### THE RECORDS
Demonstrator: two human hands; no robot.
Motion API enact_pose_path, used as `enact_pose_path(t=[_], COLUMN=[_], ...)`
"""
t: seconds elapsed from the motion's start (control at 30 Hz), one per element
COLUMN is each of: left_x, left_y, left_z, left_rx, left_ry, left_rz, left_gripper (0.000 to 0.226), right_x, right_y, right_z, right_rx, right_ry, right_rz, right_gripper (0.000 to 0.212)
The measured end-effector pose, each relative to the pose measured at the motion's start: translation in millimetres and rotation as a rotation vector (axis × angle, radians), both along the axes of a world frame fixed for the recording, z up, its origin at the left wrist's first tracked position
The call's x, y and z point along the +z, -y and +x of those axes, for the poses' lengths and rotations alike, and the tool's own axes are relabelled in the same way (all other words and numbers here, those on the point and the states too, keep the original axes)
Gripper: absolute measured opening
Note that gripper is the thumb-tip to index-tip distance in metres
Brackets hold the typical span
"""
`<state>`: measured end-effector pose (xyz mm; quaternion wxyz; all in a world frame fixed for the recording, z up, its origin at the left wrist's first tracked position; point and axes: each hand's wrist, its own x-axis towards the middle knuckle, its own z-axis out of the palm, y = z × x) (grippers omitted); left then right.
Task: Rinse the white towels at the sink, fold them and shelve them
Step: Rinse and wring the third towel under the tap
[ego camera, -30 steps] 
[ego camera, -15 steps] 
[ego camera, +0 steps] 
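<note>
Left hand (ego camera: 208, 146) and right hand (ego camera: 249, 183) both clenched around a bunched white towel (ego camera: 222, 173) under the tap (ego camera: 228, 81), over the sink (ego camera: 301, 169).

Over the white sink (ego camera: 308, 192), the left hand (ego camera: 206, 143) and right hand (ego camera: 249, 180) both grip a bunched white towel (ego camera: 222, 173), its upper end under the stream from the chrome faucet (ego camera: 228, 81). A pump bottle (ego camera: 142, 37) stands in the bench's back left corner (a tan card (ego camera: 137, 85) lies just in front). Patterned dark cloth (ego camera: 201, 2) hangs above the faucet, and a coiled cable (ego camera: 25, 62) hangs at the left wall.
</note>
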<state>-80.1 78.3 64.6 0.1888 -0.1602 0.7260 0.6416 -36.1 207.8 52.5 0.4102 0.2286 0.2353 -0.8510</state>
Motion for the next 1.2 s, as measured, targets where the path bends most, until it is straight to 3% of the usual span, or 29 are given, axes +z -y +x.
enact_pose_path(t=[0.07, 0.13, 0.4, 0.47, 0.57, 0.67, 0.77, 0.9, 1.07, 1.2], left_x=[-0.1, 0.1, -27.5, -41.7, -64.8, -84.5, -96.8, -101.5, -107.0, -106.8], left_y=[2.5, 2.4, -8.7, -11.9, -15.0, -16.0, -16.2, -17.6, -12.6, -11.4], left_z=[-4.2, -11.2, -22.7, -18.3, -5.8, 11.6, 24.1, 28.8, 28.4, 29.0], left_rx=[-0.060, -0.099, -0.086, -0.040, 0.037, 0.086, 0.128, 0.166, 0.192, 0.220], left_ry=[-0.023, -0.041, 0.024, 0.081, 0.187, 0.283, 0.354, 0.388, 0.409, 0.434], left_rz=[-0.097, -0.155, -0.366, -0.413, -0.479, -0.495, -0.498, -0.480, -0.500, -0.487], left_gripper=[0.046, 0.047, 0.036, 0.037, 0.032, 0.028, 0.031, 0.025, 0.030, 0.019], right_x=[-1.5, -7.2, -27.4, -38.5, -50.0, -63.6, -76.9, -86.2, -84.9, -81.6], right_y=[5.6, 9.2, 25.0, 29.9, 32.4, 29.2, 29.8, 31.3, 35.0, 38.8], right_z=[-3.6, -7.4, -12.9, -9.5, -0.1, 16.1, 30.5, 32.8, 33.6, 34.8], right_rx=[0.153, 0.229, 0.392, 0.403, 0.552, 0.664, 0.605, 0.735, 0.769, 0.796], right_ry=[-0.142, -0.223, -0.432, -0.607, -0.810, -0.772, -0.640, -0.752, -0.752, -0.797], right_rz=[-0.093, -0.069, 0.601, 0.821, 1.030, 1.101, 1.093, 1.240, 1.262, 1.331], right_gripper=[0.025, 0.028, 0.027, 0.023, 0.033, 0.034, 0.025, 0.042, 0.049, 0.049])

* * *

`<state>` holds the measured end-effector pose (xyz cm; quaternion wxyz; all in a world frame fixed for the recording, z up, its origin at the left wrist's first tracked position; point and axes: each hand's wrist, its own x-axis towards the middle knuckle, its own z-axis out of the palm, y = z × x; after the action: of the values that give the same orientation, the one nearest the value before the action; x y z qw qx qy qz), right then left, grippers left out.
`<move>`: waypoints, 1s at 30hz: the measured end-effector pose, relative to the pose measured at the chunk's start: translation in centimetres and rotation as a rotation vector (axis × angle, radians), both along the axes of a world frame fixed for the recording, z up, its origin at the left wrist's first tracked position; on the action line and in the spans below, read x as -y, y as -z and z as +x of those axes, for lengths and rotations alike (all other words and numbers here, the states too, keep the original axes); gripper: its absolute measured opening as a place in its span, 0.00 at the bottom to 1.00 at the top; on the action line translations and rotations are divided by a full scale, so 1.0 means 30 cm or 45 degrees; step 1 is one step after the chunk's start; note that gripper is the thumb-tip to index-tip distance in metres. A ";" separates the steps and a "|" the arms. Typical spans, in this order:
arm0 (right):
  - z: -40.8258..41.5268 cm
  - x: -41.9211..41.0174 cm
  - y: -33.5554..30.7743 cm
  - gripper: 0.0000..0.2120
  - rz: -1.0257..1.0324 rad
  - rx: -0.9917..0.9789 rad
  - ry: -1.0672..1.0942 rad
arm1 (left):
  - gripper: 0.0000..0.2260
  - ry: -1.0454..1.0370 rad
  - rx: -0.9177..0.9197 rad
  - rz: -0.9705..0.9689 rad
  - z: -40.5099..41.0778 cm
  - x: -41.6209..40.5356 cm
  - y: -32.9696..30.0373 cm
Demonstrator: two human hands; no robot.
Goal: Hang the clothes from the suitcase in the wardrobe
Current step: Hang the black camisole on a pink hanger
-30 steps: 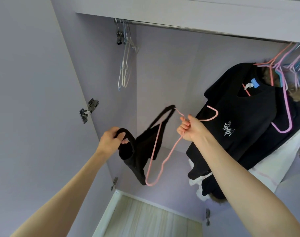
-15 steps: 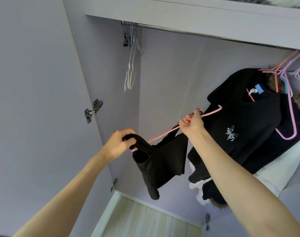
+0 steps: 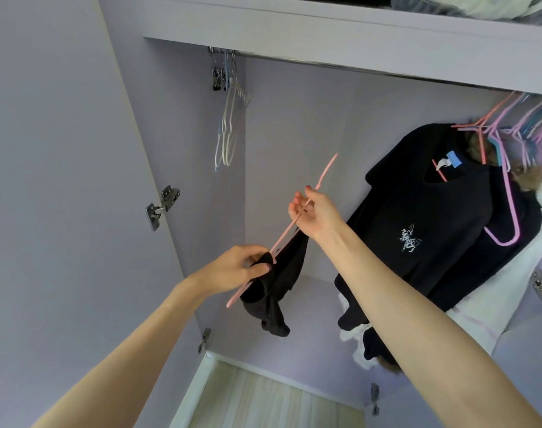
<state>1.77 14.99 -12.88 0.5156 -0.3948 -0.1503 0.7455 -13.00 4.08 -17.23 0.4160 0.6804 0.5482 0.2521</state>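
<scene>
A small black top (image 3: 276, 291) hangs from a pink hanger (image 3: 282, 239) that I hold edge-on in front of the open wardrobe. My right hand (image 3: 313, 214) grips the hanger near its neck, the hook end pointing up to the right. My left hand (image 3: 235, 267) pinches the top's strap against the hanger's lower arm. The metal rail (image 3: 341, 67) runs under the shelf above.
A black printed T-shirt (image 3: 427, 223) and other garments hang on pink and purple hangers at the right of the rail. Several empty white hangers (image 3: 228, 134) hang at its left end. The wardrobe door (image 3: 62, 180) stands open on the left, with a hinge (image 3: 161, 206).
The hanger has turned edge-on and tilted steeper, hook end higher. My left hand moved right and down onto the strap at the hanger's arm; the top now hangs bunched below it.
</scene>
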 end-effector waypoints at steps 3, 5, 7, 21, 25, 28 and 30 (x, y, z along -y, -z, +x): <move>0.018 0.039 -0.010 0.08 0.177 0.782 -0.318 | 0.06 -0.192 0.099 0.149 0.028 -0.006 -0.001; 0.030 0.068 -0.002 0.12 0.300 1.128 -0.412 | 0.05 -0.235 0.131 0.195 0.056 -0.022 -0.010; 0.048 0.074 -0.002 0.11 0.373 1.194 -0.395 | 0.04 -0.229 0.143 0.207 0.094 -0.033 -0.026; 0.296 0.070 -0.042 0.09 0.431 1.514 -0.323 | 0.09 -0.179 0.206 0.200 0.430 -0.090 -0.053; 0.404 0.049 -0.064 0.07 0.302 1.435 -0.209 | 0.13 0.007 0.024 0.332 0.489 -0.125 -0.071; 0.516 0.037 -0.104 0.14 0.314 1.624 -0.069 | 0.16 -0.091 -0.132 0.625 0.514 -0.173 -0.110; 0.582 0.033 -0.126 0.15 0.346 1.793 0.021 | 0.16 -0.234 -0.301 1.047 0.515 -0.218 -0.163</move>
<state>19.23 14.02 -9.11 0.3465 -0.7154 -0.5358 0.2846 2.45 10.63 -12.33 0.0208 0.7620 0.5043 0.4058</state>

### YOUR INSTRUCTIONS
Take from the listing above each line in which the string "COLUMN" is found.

### FINISHED EXERCISE
Motion API enact_pose_path, used as `enact_pose_path(t=[_], COLUMN=[_], ...)`
COLUMN is each of: left_x, left_y, left_z, left_rx, left_ry, left_rz, left_gripper (0.000 to 0.226), right_x, right_y, right_z, right_rx, right_ry, right_rz, right_gripper (0.000 to 0.212)

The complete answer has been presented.